* EXERCISE INSTRUCTIONS: Check every line of the data below for the word "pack", then give only the number of lines that have it.

* GIVEN DATA:
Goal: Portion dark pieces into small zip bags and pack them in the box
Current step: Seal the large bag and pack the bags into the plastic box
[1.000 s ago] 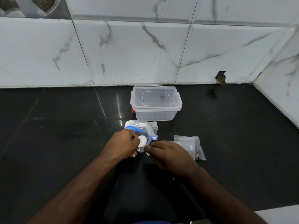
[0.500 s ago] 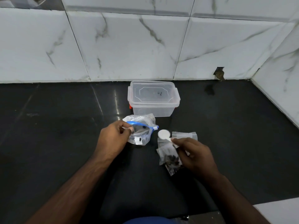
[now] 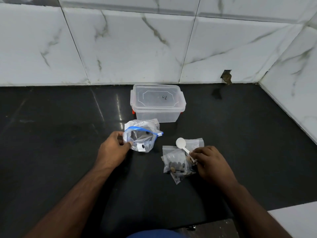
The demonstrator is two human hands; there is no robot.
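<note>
A large clear bag with a blue zip rim (image 3: 142, 139) lies open on the black counter, and my left hand (image 3: 114, 149) pinches its near left edge. My right hand (image 3: 210, 160) holds a white plastic spoon (image 3: 182, 146) by the handle together with a small zip bag (image 3: 176, 164) that has dark pieces in its bottom. The spoon's bowl looks empty and points up and left. More small clear bags (image 3: 197, 143) lie under and behind that hand. A clear plastic box (image 3: 157, 103) with its lid on stands behind the bags.
White marble-look tiles form the back wall (image 3: 137, 48) and the right side wall (image 3: 295, 93). The black counter (image 3: 60, 127) stretches wide to the left. A white edge (image 3: 295, 220) shows at the bottom right.
My right hand has drawn the spoon out of the large bag and moved right to the small zip bag, which it now holds. My left hand stays on the large bag's rim.
</note>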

* RESPONSE: 2